▶ EXERCISE AIM
Please repeat the listing exactly, starting at its first line and stopping after the line that contains "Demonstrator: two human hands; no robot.".

****************

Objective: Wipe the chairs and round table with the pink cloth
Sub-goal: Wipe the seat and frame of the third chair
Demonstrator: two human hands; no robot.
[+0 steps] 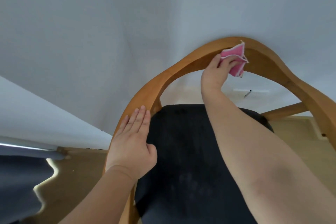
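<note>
Head view, looking down onto a wooden chair (181, 68) with a curved back rail and a dark padded seat (181, 160). Right hand (213, 72) is raised at the top of the back rail, fingers curled round a bunched pink cloth (234, 53) with a pale stitched edge. The cloth sits against the upper face of the rail, near its highest point, and loose corners stick out above and below the fingers. Left hand (132, 138) lies flat on the left side of the same rail: fingers straight and together, thumb out toward the seat, holding nothing. Both forearms are bare. A pale wall (109, 23) stands behind the chair, and a brown floor (81, 169) is below it. Dark fabric (18, 178) at lower left; cannot tell what it is.
</note>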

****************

▶ YOUR RESPONSE
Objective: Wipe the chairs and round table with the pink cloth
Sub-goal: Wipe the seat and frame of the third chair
Demonstrator: two human hands; no robot.

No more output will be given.